• **EXERCISE DIRECTIONS**
Wherever the string "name" shows up in the records below, return that line.

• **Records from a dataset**
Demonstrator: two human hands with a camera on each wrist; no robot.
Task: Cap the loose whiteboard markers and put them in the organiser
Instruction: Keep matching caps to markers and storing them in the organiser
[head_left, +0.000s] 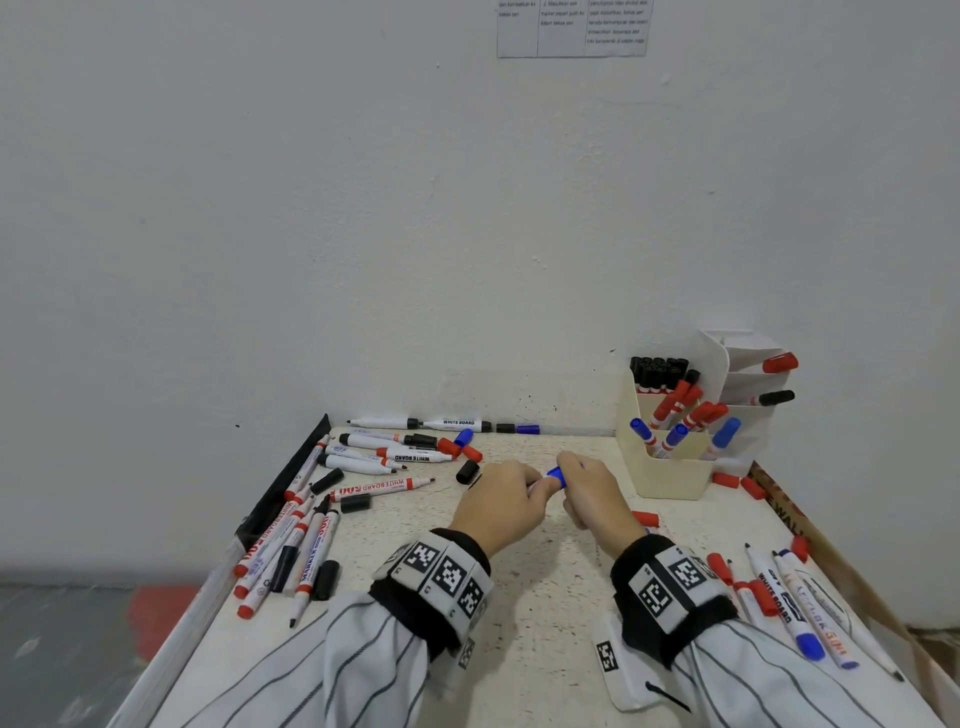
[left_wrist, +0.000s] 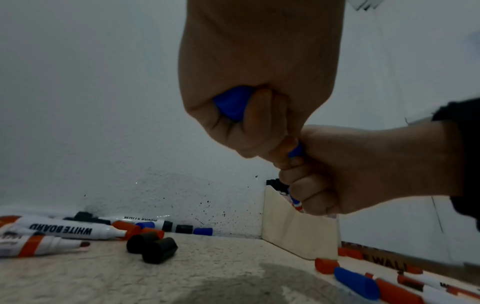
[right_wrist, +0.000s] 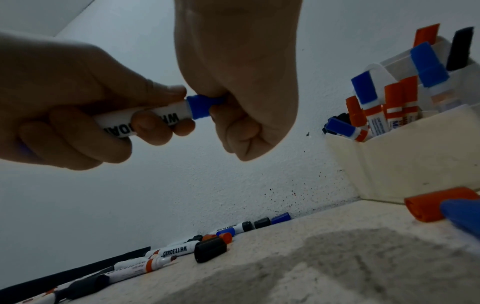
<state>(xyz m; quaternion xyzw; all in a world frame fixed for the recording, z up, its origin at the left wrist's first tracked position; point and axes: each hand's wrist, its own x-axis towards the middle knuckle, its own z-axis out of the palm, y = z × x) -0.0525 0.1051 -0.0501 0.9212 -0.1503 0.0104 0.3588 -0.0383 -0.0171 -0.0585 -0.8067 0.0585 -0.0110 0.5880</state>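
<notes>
Above the middle of the tabletop (head_left: 545, 597), the left hand (head_left: 501, 506) wraps its fingers (right_wrist: 155, 125) round the white barrel of a blue whiteboard marker (right_wrist: 145, 119), thumb laid along the top, so the barrel is braced and cannot slip backward when it is pushed on. The right hand (head_left: 592, 493) meets it from the other side, its fingers clenched on the blue cap (right_wrist: 201, 107) at the marker's tip end; the two hands oppose each other along the marker's axis, which looks like the grip for pressing the cap home. In the right wrist view the cap already sits against the white barrel with no gap visible, so the capping step seems nearly or fully done, though whether it has clicked tight cannot be told. The marker is held in the air between the hands, just left of the cream organiser (head_left: 670, 475), which stands against the wall on the right and already holds capped black, red and blue markers upright in separate compartments. That closeness probably keeps the drop-off short. Uncapped markers (head_left: 384, 486) and loose black caps (head_left: 467, 471) lie scattered on the left, more markers (head_left: 795, 613) lie at the right edge, and loose red caps (head_left: 725, 479) lie beside the organiser, so much of the task remains.
</notes>
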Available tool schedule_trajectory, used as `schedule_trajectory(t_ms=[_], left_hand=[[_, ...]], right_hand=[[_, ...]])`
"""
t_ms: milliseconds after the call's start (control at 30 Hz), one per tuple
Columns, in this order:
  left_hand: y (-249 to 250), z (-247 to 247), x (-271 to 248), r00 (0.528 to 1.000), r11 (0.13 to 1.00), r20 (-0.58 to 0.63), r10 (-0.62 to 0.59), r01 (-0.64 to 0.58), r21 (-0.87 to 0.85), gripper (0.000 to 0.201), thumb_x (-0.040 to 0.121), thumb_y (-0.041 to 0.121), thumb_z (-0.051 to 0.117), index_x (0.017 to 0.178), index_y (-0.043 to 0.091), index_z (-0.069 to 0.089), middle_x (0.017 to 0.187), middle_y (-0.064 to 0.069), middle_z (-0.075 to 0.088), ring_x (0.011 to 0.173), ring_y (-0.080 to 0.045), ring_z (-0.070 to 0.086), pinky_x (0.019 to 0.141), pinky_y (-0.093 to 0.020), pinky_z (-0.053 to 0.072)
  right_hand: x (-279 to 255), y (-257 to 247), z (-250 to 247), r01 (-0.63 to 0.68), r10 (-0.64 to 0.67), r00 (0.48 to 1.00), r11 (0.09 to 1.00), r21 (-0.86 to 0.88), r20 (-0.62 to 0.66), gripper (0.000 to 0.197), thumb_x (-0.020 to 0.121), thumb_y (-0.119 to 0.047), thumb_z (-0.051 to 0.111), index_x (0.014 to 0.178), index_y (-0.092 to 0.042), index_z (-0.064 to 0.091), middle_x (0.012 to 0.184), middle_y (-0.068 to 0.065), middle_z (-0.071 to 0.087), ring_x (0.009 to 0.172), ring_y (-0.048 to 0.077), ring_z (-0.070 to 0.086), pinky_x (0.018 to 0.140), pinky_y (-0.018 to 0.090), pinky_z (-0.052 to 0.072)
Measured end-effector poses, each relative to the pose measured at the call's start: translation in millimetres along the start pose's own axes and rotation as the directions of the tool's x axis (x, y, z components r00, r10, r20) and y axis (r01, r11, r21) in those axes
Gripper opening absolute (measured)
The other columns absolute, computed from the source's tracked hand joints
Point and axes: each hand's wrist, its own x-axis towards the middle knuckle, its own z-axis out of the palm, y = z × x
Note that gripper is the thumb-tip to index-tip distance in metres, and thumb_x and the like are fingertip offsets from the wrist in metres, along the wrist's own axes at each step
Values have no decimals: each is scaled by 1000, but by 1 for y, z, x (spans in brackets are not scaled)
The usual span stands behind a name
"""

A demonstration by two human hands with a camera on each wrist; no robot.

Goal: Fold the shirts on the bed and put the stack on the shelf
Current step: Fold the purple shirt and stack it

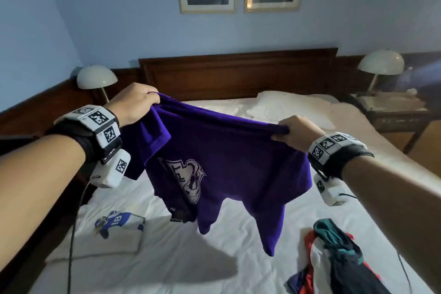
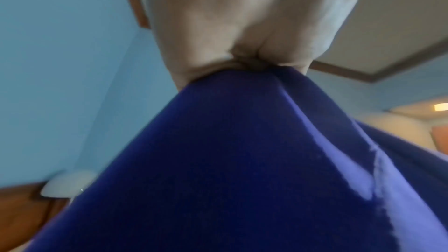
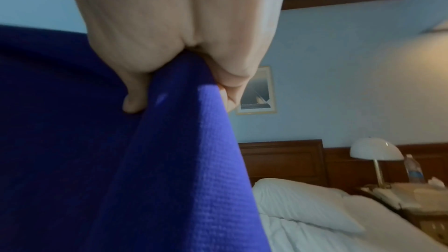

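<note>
A purple shirt (image 1: 233,162) with a white logo hangs in the air above the bed (image 1: 181,258), stretched between both hands. My left hand (image 1: 136,102) grips its upper left edge, fingers curled over the cloth. My right hand (image 1: 296,132) pinches the upper right edge. Both wrist views show purple shirt fabric (image 2: 242,170) (image 3: 150,160) bunched in a closed fist. A folded white shirt (image 1: 107,231) with a blue player print lies on the bed at the left. A crumpled heap of unfolded shirts (image 1: 334,260) sits at the lower right.
White pillows (image 1: 291,107) lie at the wooden headboard (image 1: 238,74). A lamp (image 1: 96,79) stands on each side, the right lamp (image 1: 380,64) on a nightstand (image 1: 393,112) with a water bottle (image 3: 414,168). The mattress middle under the shirt is bare sheet. No shelf is in view.
</note>
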Motion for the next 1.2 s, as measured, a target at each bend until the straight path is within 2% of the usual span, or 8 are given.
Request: schedule_trajectory(t_ms=[133,300,367,400,467,867,1033,1200], left_hand=[[-6,8,-15,1000,986,15,-14,12,164,32,77,43,49,67,13,57,62,-11,53,69,-32,52,66,-40,38],[-12,12,-29,959,990,275,-63,26,137,16,62,44,57,65,31,65,52,13,52,60,-15,53,62,-33,40],[-19,13,-26,936,983,347,-64,-2,185,19,62,41,68,73,27,66,60,18,46,62,-13,56,66,-32,46],[-26,15,-22,931,970,358,-65,-25,242,23,62,37,71,73,18,64,98,23,55,61,-13,55,64,-32,46],[-41,19,-11,931,919,358,-72,-78,385,25,60,32,68,70,10,61,64,-5,65,61,-20,57,63,-36,49],[-113,56,118,999,859,-12,-30,32,511,11,87,10,55,78,9,61,89,-15,63,83,-38,58,69,-36,40],[-119,48,158,955,896,-286,84,53,441,8,85,13,56,84,10,63,99,-22,52,88,-49,56,75,-50,45],[-116,23,163,915,894,-328,233,-69,442,11,82,12,60,89,9,68,100,-22,53,89,-46,55,75,-49,45]], right_hand=[[-9,26,18,-18,39,990,987,-158,132,19,92,-31,68,85,-14,68,73,3,56,75,24,53,65,30,34],[-7,46,39,-108,107,993,994,15,51,28,89,-24,71,64,-16,60,60,2,52,62,20,49,52,28,34],[-2,47,43,-129,126,991,988,79,39,31,87,-21,73,60,-19,56,58,1,50,56,16,45,53,27,34],[2,46,45,-132,129,991,987,94,37,32,86,-21,73,60,-19,56,57,1,49,55,15,44,52,28,34],[11,44,49,-141,139,990,987,79,30,27,87,-22,73,64,-17,59,59,1,52,56,14,46,52,28,34],[135,30,68,-214,202,977,921,-327,-71,23,95,-36,59,97,-15,69,87,6,60,82,25,56,67,30,39],[178,27,57,-267,208,953,922,-279,-222,32,95,-43,57,88,-13,65,85,12,61,78,31,54,64,33,40],[173,19,50,-247,160,920,946,-211,-357,34,96,-41,54,80,-11,59,77,6,52,74,28,48,63,33,36]])
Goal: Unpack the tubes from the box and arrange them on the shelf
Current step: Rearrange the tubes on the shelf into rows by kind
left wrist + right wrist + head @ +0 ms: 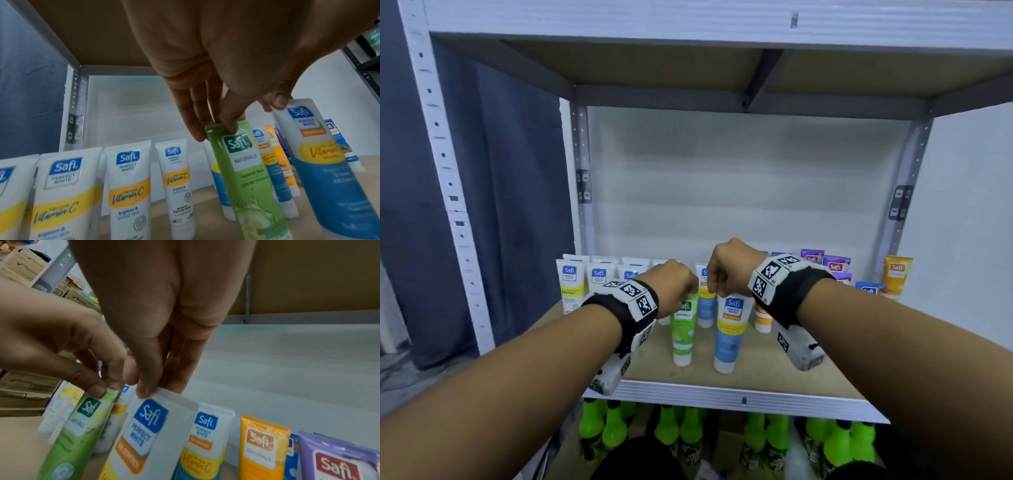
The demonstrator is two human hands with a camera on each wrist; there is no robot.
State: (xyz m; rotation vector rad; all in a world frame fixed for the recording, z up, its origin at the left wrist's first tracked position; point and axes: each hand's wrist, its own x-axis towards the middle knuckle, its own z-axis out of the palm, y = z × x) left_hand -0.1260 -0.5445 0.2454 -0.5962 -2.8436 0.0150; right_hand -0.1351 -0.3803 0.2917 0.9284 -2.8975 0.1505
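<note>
Fingers of the left hand [671, 286] are pinching the crimped top of the green tube [683, 330], while the right hand [729, 267] is pinching the blue-and-white tube [731, 334]. Both tubes are standing upright, caps down, side by side near the shelf [722, 394] front, hanging straight below the fingertips.

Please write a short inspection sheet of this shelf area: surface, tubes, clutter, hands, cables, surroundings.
Surface: brown shelf board, tubes standing on it.
Job's things: green tube and blue and white tube upright in front; white tubes in rows behind on the left, purple tubes and orange tube on the right.
Clutter: nothing seen.
Hands: left hand pinches the green tube's top; right hand pinches the blue and white tube's top.
Cables: nothing seen.
Surroundings: green bottles on the level below; the box is not in view.
</note>
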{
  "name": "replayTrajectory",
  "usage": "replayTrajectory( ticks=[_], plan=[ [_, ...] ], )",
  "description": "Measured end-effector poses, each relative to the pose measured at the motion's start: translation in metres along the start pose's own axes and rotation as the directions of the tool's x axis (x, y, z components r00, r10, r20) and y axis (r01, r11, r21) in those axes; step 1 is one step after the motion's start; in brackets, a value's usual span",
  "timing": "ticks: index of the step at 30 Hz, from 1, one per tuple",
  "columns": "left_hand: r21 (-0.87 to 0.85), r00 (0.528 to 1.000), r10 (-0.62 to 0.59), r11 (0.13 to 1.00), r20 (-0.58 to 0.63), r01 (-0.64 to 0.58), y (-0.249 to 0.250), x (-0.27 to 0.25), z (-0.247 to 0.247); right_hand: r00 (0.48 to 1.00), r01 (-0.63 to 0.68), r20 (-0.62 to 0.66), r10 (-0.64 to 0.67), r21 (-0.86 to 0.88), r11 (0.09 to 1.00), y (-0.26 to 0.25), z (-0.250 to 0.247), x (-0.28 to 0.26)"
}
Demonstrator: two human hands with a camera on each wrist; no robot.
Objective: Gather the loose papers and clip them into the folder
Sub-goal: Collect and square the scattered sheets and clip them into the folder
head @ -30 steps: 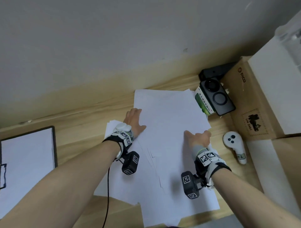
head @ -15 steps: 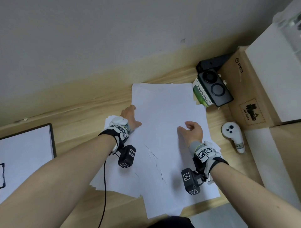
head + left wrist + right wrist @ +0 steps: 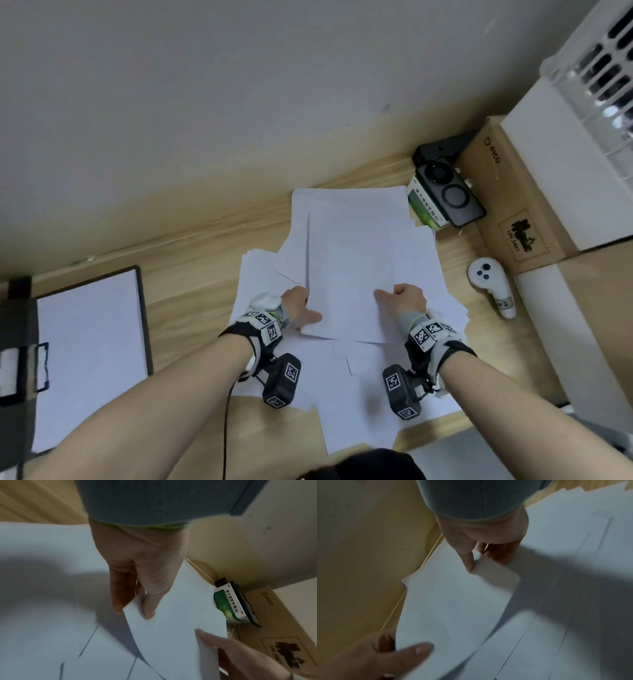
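Note:
Several loose white papers (image 3: 359,394) lie fanned over the wooden table (image 3: 191,274). One top sheet (image 3: 349,267) is raised at its near end. My left hand (image 3: 303,306) pinches its near left corner, thumb on top (image 3: 148,605), fingers beneath. My right hand (image 3: 402,298) pinches the near right corner (image 3: 471,562). In the wrist views the held sheet (image 3: 171,628) (image 3: 453,601) bows above the pile. The black-edged folder (image 3: 89,349) lies open at the far left with a white page in it. Its clip (image 3: 24,370) sits at the left edge.
A green box (image 3: 424,212) under a black device (image 3: 448,195) sits just right of the papers' far corner. Right of the pile lies a white controller (image 3: 489,284), with a cardboard box (image 3: 520,219) beyond it. The wall runs along the table's far side.
Both hands drew back from the middle of the pile to the top sheet's near end. They went from resting on the papers to pinching its corners, and the sheet is lifted.

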State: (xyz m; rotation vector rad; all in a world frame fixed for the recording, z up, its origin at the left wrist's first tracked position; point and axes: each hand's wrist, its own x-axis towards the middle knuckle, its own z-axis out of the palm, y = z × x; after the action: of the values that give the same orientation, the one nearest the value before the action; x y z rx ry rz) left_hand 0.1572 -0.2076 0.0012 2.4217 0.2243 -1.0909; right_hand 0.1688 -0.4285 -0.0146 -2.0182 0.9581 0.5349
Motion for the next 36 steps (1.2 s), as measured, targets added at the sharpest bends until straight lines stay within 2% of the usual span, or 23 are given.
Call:
replayTrajectory(
  ticks=[2, 4, 6, 9, 12, 16, 18, 21, 27, 30, 32, 36],
  plan=[
    [-0.093, 0.995, 0.037, 0.995, 0.092, -0.028, -0.002, -0.01, 0.015, 0.999, 0.042, 0.007, -0.042, 0.016, 0.999, 0.002, -0.004, -0.001],
    [-0.194, 0.988, 0.086, 0.979, 0.131, -0.059, -0.006, -0.014, 0.024, 0.994, 0.097, -0.042, -0.096, 0.012, 0.995, 0.007, -0.017, 0.002],
    [-0.208, 0.995, 0.075, 0.976, 0.068, -0.059, -0.006, -0.015, 0.026, 0.985, 0.14, -0.095, -0.141, -0.025, 0.99, 0.015, -0.037, 0.008],
    [-0.179, 0.994, -0.047, 0.984, -0.103, 0.028, -0.009, -0.011, 0.021, 0.976, 0.155, -0.136, -0.168, -0.105, 0.982, 0.024, -0.055, 0.016],
    [-0.18, 0.976, -0.17, 0.973, -0.136, 0.144, -0.009, -0.007, 0.022, 0.983, 0.141, -0.093, -0.161, -0.189, 0.972, 0.028, -0.056, 0.016],
    [-0.3, 0.965, -0.222, 0.938, -0.14, 0.172, -0.004, -0.003, 0.027, 0.988, 0.144, -0.014, -0.155, -0.293, 0.945, 0.039, -0.041, 0.02],
    [-0.323, 0.968, -0.22, 0.931, -0.119, 0.172, -0.005, -0.002, 0.029, 0.987, 0.151, -0.007, -0.159, -0.268, 0.951, 0.043, -0.035, 0.021],
    [-0.443, 0.961, -0.242, 0.882, -0.134, 0.161, -0.007, -0.004, 0.03, 0.983, 0.169, -0.033, -0.179, -0.208, 0.964, 0.046, -0.037, 0.022],
    [-0.712, 0.921, -0.349, 0.691, -0.172, 0.129, 0.004, 0.003, 0.027, 0.972, 0.235, 0.07, -0.226, -0.154, 0.96, 0.051, -0.043, 0.027],
    [-0.705, 0.941, -0.277, 0.706, -0.193, 0.064, 0.004, 0.003, 0.028, 0.966, 0.244, 0.099, -0.238, -0.062, 0.968, 0.046, -0.043, 0.022],
    [-0.686, 0.967, -0.206, 0.726, -0.153, 0.046, 0.002, -0.001, 0.029, 0.958, 0.246, 0.154, -0.243, -0.001, 0.969, 0.041, -0.04, 0.018],
    [-0.66, 0.968, -0.22, 0.747, -0.124, 0.085, -0.007, 0.0, 0.028, 0.926, 0.288, 0.236, -0.295, 0.064, 0.956, 0.029, -0.032, 0.012]
  ],
)
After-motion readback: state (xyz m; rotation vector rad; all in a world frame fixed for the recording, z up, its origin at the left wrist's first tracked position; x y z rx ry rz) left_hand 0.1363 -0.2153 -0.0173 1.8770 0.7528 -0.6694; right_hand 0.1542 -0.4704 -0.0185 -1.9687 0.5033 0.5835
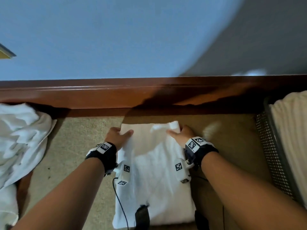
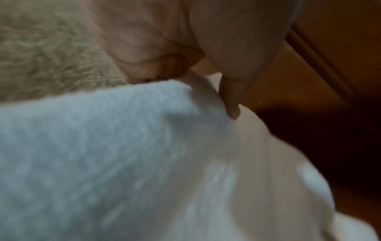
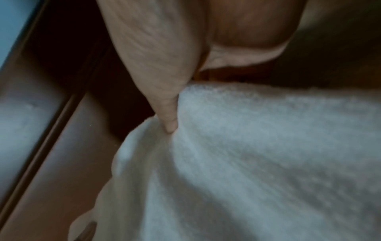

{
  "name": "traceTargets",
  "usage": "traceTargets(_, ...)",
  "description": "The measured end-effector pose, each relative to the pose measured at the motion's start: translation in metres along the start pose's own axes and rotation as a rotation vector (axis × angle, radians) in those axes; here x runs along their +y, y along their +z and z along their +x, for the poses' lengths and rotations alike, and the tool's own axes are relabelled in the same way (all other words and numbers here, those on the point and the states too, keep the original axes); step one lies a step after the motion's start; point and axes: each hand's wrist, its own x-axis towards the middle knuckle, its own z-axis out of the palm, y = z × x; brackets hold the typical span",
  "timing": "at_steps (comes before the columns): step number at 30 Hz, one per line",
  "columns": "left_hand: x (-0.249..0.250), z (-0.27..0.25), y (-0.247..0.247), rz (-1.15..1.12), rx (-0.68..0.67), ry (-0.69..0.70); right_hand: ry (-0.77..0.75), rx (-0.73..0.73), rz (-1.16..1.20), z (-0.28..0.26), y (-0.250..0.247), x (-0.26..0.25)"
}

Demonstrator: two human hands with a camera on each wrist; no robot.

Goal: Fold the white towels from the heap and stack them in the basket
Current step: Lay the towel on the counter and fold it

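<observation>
- White towel lay spread on the beige carpet, partly folded, far edge close to the brown wooden baseboard.
- Left hand gripped the towel's far left corner, thumb on top, fingers tucked under the cloth; left wrist view showed the thumb pressing on the towel edge.
- Right hand pinched the far right corner, a bunched bit of cloth sticking up past the fingers; right wrist view showed the thumb dug into the towel fold.
- Both corners sat lifted slightly off the carpet; the near part lay flat between the forearms.
- Heap of white towels, crumpled, on the floor at far left, well apart from the held towel.
- Dark mesh basket at far right with a folded ribbed off-white towel inside.
- Blue wall above the baseboard.
</observation>
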Motion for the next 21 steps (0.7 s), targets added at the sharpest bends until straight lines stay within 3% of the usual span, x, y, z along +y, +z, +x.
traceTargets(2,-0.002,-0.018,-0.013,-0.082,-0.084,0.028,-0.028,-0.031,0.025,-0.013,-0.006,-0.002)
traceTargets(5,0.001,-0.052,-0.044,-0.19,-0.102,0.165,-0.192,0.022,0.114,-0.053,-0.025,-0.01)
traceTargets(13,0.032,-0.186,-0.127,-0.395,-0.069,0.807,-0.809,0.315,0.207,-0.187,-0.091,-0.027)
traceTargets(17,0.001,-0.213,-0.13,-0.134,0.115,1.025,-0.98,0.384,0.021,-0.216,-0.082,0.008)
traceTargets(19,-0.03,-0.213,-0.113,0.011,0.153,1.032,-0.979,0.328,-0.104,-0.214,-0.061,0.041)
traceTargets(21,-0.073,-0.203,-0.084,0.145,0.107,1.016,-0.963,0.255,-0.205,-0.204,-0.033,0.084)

• **OUTPUT OF THE TASK**
The usual span stands behind a name
  "name": "replayTrajectory",
  "name": "traceTargets",

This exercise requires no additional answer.